Il posa le registre sur la table, et sortant un canif de sa poche, se mit à se gratter les ongles.

« Vous ne paraissez pas très-surpris, lui dis-je.

— Non, répondit le sergent, je suis peu surpris. »

Je cherchai à en tirer une explication.

« Pourquoi miss Rachel met-elle donc une entrave à votre action ? dis-je ; son intérêt ne serait-il pas de nous aider ?

— Attendez un peu, monsieur Betteredge, attendez donc. »

Des esprits plus sagaces que le mien eussent saisi son intention. Peut-être aussi eût-elle été comprise d’une personne moins attachée à miss Rachel que je ne l’étais. L’aversion de milady pour le sergent (comme j’y ai pensé plus tard) aurait dû m’avertir qu’elle voyait son but comme s’il se reflétait dans un miroir.

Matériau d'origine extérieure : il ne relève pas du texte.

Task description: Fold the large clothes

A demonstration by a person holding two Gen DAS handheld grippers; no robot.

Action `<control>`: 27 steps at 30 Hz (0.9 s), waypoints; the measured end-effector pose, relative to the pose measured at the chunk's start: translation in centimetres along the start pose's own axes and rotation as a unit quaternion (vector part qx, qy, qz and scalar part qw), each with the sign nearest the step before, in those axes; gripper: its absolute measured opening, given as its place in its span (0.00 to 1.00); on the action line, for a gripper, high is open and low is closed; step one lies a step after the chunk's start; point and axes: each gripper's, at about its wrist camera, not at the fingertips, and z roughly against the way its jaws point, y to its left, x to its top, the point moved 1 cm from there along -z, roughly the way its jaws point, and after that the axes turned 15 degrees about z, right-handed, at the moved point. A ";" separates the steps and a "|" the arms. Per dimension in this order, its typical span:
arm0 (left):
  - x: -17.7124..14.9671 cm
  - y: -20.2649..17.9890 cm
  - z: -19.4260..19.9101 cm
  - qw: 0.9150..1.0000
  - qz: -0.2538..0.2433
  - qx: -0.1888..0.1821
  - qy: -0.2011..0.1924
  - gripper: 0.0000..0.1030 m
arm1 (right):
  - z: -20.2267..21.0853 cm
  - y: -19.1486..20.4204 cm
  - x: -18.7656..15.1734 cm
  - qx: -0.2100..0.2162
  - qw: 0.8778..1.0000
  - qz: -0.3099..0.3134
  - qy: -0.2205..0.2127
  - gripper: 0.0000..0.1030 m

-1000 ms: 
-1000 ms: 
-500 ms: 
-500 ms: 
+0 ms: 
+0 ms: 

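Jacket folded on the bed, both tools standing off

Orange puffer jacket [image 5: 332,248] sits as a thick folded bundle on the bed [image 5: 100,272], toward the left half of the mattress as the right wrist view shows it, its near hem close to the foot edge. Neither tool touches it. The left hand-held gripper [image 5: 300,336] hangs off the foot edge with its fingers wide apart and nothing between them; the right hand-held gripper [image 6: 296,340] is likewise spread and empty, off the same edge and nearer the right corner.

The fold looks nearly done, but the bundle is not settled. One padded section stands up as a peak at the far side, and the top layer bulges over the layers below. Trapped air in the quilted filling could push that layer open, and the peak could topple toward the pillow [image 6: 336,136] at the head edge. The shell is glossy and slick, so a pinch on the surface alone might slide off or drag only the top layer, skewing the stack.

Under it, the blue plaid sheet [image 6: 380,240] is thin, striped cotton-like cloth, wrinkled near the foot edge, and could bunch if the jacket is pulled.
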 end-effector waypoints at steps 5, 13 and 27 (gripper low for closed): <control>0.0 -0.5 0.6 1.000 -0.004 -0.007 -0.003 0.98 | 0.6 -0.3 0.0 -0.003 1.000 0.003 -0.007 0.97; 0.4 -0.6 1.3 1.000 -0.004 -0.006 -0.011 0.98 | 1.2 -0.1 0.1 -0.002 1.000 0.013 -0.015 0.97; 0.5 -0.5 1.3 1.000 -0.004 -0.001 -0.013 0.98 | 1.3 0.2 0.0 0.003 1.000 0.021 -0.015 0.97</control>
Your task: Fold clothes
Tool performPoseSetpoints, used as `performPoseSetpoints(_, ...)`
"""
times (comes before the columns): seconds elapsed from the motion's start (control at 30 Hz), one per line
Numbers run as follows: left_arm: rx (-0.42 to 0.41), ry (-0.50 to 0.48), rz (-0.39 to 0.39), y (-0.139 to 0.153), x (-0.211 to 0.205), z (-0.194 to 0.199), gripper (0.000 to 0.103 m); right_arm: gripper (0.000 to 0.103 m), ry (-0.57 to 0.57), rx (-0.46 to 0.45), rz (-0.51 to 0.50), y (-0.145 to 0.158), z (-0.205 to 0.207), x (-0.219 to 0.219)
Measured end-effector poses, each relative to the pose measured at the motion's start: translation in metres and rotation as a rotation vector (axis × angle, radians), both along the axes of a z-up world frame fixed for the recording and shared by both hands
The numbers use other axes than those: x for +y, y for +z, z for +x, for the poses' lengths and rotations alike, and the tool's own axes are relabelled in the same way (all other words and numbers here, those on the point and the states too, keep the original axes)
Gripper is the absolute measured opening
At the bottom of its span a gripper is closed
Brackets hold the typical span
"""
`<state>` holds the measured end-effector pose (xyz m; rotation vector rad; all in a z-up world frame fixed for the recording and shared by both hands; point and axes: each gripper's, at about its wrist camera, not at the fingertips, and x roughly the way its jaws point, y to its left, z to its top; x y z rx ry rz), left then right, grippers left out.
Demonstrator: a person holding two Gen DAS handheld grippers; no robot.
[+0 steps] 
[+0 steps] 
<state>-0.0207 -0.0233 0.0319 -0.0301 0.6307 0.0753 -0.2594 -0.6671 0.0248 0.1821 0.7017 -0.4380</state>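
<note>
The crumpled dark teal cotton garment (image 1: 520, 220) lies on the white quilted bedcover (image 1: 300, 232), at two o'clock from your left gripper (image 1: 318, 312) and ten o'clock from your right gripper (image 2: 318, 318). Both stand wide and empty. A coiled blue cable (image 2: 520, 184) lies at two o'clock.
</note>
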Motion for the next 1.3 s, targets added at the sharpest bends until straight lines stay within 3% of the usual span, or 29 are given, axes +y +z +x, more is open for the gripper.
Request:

Moi, je ne découvris rien encore et je l’avoue à ma honte.

« Qu’allons-nous faire ? » demandai-je.

Le sergent acheva la toilette de l’ongle sur lequel il opérait, le considéra un instant avec un mélancolique intérêt, puis rentra son canif dans sa poche.

« Venez au jardin, dit-il, et faisons une petite visite aux rosiers. »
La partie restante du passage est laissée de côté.